WORK TO BE COMPLETED:
Among the lines below, count those with "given". Give only the number.

INPUT:

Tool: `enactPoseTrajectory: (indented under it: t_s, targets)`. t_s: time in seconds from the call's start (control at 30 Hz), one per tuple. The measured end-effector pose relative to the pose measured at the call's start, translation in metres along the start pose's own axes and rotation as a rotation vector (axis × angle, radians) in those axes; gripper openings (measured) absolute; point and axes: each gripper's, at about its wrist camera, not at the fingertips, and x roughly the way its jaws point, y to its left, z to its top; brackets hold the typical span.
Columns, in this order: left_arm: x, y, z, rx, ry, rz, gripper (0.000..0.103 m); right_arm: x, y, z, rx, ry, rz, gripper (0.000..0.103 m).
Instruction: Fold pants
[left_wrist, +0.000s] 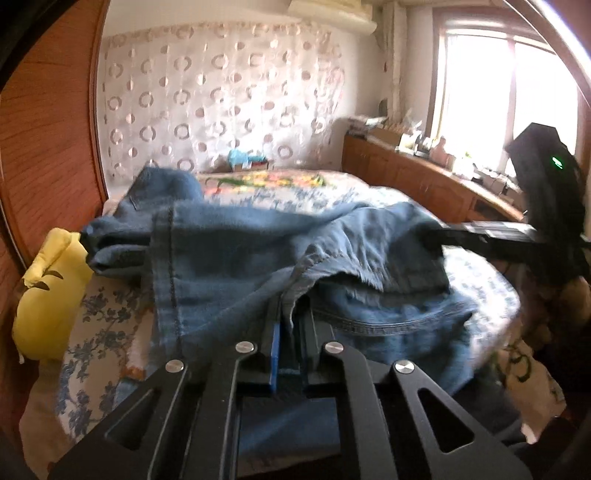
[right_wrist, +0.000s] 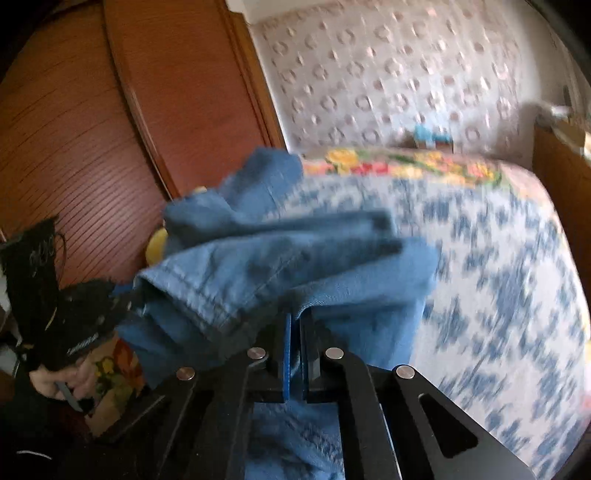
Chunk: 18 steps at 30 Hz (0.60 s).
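Blue denim pants (left_wrist: 258, 251) lie bunched on the bed, partly lifted. My left gripper (left_wrist: 290, 317) is shut on a fold of the denim near its hem. My right gripper (right_wrist: 295, 325) is shut on another edge of the pants (right_wrist: 295, 258) and holds it above the bed. The right gripper also shows in the left wrist view (left_wrist: 439, 240), reaching in from the right with its tip in the cloth. The left gripper shows in the right wrist view (right_wrist: 133, 299), at the left with its tip in the denim. The right wrist view is blurred.
The bed has a white cover with blue flowers (left_wrist: 480, 288) and a colourful floral band at the far end (left_wrist: 266, 182). A yellow cushion (left_wrist: 48, 295) lies at the left edge by a wooden wardrobe (left_wrist: 48, 129). A wooden cabinet (left_wrist: 424, 181) stands under the window at the right.
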Motion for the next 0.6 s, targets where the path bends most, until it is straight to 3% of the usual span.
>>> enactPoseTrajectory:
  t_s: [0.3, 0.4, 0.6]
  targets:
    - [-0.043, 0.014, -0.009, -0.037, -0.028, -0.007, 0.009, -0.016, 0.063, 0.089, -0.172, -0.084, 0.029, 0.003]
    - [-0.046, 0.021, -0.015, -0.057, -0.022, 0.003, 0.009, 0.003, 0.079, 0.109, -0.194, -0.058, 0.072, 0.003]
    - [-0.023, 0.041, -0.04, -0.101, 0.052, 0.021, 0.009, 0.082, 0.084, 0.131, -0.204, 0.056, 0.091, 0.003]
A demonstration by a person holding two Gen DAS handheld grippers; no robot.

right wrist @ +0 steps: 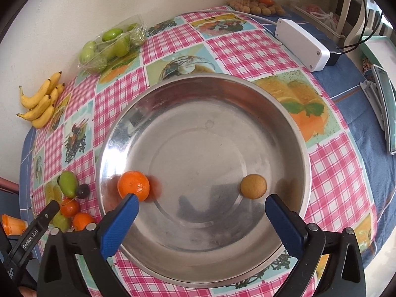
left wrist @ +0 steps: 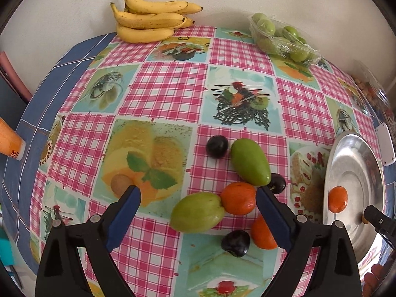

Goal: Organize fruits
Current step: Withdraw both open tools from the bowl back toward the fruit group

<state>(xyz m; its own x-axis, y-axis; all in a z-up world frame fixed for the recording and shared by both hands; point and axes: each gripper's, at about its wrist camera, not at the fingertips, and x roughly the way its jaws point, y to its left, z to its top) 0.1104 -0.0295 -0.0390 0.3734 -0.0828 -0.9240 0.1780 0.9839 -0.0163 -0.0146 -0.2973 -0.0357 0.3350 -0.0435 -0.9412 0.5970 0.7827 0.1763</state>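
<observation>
Now | right gripper (right wrist: 201, 201) jaws wide, empty | above bowl (right wrist: 294, 128) rim.

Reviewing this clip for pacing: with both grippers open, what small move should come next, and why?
Probably lower the left gripper onto the pale green fruit lying between its open fingers and close. Both grippers are empty; the metal bowl holds only an orange and a small tan fruit, while a cluster of loose fruit lies on the tablecloth.

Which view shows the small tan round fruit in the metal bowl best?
The right wrist view: the tan fruit lies unobstructed inside the metal bowl. In the left wrist view only a sliver shows, behind the other gripper.
</observation>
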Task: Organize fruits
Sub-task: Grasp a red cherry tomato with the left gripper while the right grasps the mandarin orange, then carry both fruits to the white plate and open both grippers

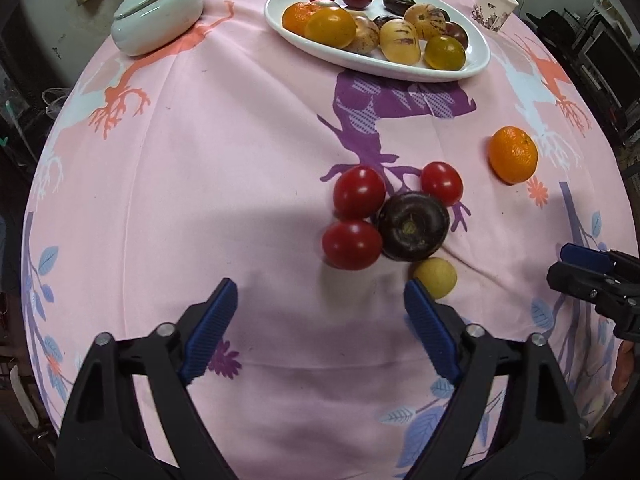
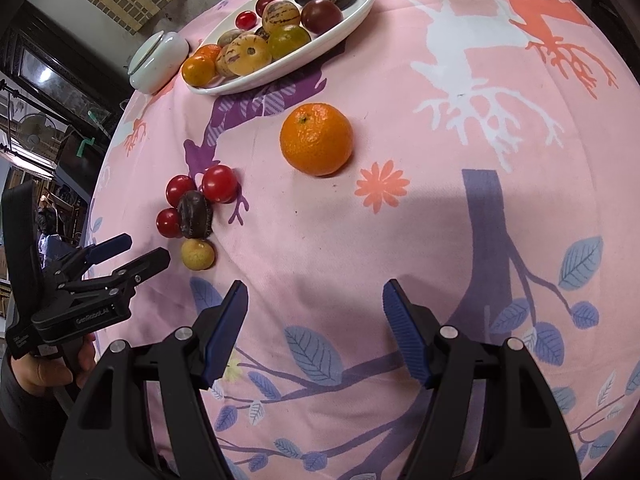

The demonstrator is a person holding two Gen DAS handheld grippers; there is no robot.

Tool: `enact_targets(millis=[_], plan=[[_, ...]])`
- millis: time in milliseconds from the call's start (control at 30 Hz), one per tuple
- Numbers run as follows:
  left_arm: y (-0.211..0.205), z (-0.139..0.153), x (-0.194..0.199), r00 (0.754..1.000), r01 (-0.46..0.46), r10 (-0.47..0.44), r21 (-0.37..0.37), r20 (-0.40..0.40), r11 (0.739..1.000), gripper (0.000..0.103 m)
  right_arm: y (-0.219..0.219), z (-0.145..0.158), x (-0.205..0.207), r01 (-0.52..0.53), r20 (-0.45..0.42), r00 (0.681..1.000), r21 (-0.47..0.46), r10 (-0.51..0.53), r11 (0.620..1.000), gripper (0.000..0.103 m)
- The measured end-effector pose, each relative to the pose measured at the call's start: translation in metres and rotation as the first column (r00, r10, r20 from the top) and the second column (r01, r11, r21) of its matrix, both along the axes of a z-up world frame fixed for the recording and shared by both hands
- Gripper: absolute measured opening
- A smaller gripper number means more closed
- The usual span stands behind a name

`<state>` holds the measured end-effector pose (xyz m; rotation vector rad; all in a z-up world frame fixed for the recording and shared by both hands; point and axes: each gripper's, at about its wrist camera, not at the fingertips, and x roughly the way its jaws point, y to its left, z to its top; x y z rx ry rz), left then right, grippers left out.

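A cluster of loose fruit lies on the pink cloth: three red tomatoes (image 1: pixel 359 191), a dark purple tomato (image 1: pixel 413 226) and a small yellow fruit (image 1: pixel 436 278). The cluster also shows in the right wrist view (image 2: pixel 190 212). A mandarin (image 1: pixel 513 155) lies apart to the right; it also shows in the right wrist view (image 2: pixel 316 139). My left gripper (image 1: pixel 320 292) is open and empty, just short of the cluster; its right fingertip is beside the yellow fruit. My right gripper (image 2: pixel 314 292) is open and empty, short of the mandarin. A white oval plate (image 1: pixel 476 66) at the back holds several fruits.
A pale green lidded bowl (image 1: pixel 158 12) stands at the back left, next to the plate (image 2: pixel 360 2). A paper cup (image 1: pixel 494 6) stands at the back right. The right gripper shows at the right edge of the left wrist view (image 1: pixel 576 266).
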<state>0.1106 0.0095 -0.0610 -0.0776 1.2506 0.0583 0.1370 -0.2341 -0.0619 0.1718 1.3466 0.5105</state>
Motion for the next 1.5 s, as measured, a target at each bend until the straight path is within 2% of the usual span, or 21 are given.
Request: enact_targets(millis=[33, 100, 167, 200, 267, 333, 433, 667, 800, 967, 1000, 1033, 1067, 1133, 1300, 1500], plan=[[0.001, -0.001, 0.002, 1.0, 0.006, -0.006, -0.012, 0.002, 1.0, 0.071, 0.0, 0.0, 0.001, 0.004, -0.007, 1.0, 0.007, -0.004, 1.0, 0.07], [0.0, -0.003, 0.006, 1.0, 0.026, -0.026, -0.012, 0.006, 1.0, 0.068, 0.001, 0.0, 0.002, 0.008, -0.011, 1.0, 0.014, -0.008, 1.0, 0.07], [-0.003, -0.005, 0.01, 0.998, 0.064, -0.064, -0.004, 0.022, 0.998, 0.048, 0.002, 0.001, 0.003, 0.005, -0.008, 1.0, 0.015, -0.004, 1.0, 0.07], [-0.005, -0.006, 0.012, 0.996, 0.081, -0.081, -0.013, 0.025, 0.997, 0.046, 0.003, 0.002, 0.004, 0.001, -0.006, 1.0, 0.017, 0.0, 1.0, 0.07], [-0.007, -0.006, 0.016, 0.994, 0.105, -0.104, -0.029, 0.04, 0.994, 0.033, 0.004, 0.002, 0.004, -0.003, -0.003, 1.0, 0.016, 0.003, 1.0, 0.07], [-0.009, -0.006, 0.017, 0.993, 0.114, -0.113, -0.019, 0.046, 0.993, 0.032, 0.004, 0.002, 0.005, 0.0, -0.005, 1.0, 0.015, 0.0, 1.0, 0.07], [-0.005, -0.003, 0.015, 0.994, 0.096, -0.093, -0.043, 0.054, 0.994, 0.032, 0.005, 0.002, 0.006, -0.007, 0.005, 1.0, 0.006, 0.007, 1.0, 0.07], [0.008, 0.017, 0.004, 0.994, 0.051, -0.043, -0.077, 0.096, 0.996, 0.032, 0.006, 0.007, 0.026, 0.019, 0.09, 0.996, -0.034, -0.016, 0.999, 0.07], [0.012, 0.021, 0.003, 0.994, 0.035, -0.025, -0.09, 0.109, 0.995, 0.032, 0.019, 0.008, 0.046, 0.017, 0.131, 0.991, -0.049, -0.011, 0.999, 0.07], [0.013, 0.021, 0.002, 0.994, 0.029, -0.018, -0.098, 0.107, 0.995, 0.032, 0.042, -0.002, 0.063, -0.023, 0.156, 0.987, -0.119, 0.042, 0.993, 0.069], [0.014, 0.021, 0.002, 0.994, 0.026, -0.015, -0.102, 0.107, 0.994, 0.032, 0.046, -0.004, 0.065, -0.032, 0.154, 0.987, -0.138, 0.054, 0.99, 0.064], [0.015, 0.021, 0.002, 0.994, 0.022, -0.011, -0.104, 0.106, 0.994, 0.032, 0.05, -0.007, 0.065, -0.05, 0.155, 0.985, -0.166, 0.076, 0.985, 0.053], [0.015, 0.021, 0.001, 0.994, 0.02, -0.009, -0.104, 0.106, 0.994, 0.032, 0.054, -0.009, 0.064, -0.065, 0.161, 0.982, -0.203, 0.099, 0.977, 0.046], [0.016, 0.02, 0.001, 0.995, 0.015, -0.004, -0.107, 0.103, 0.994, 0.032, 0.057, -0.009, 0.062, -0.082, 0.178, 0.976, -0.228, 0.125, 0.97, 0.044], [0.017, 0.023, 0.0, 0.994, 0.011, 0.001, -0.113, 0.106, 0.994, 0.032, 0.043, 0.005, 0.057, -0.061, 0.188, 0.978, -0.171, 0.094, 0.983, 0.044], [0.012, 0.039, 0.005, 0.99, 0.035, -0.02, -0.105, 0.137, 0.994, 0.032, 0.02, 0.031, 0.047, -0.037, 0.214, 0.975, -0.114, 0.061, 0.993, 0.044]])
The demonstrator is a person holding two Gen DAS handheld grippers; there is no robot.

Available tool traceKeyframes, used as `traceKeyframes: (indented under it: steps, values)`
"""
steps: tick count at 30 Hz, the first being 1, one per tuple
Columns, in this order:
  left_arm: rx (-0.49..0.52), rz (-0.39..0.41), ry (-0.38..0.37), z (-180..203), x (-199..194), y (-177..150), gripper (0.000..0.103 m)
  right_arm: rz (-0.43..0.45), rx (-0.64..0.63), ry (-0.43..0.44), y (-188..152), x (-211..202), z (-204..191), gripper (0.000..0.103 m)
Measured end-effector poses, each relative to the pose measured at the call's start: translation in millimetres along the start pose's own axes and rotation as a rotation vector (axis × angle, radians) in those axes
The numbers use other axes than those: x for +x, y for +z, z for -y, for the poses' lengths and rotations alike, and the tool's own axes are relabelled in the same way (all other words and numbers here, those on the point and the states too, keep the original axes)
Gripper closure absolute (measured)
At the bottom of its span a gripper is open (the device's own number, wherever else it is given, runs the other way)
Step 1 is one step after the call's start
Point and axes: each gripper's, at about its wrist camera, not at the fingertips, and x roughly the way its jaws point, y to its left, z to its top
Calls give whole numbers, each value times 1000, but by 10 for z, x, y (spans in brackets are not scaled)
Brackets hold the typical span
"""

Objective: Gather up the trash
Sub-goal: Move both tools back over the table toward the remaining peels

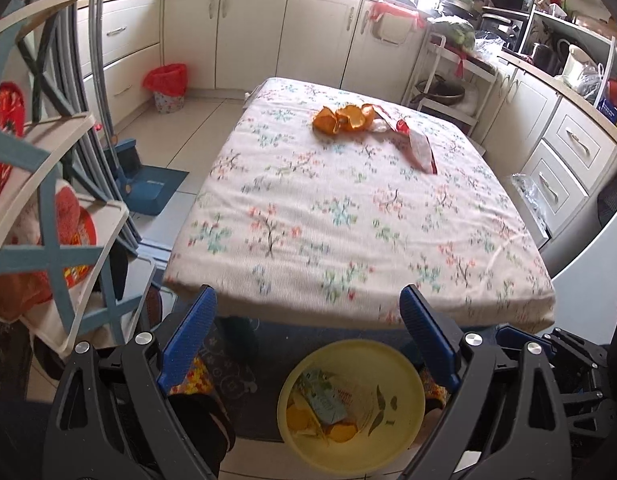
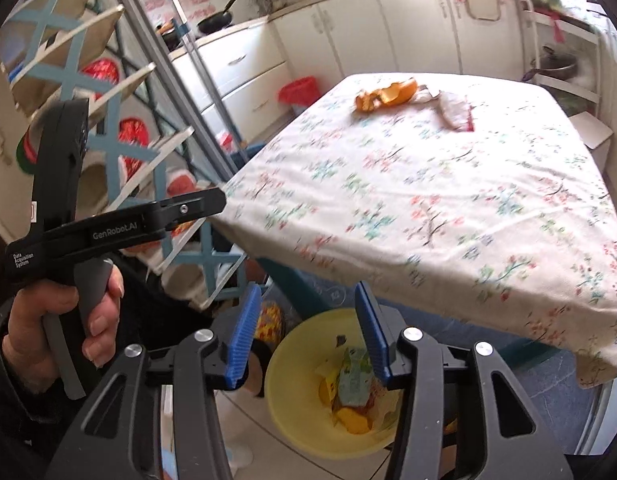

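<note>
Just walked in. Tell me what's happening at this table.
A person with two handheld grippers is clearing trash. Orange peels and a torn wrapper lie at the far end of the table. Left gripper and right gripper both hang open and empty above a yellow bin on the floor, already holding peels and packaging.

Matt woven floral tablecloth [image 1: 348,216] over the tabletop, smooth yellow plastic bin [image 1: 404,432], glossy crinkled wrapper [image 1: 422,148], dimpled orange peel [image 1: 344,119], ribbed blue pads on black plastic left claw [image 1: 308,332]
</note>
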Motion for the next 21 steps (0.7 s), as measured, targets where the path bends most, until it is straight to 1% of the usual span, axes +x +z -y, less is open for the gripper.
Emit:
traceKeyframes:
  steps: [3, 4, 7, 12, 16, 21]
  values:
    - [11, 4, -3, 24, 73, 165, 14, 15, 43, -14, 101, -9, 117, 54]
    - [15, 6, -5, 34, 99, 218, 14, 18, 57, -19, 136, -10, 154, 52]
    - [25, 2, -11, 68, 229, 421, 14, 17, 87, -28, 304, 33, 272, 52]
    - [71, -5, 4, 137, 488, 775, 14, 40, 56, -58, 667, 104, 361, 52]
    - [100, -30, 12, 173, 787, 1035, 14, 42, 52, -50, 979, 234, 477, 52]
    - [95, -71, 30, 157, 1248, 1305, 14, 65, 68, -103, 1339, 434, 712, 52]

SOLUTION:
2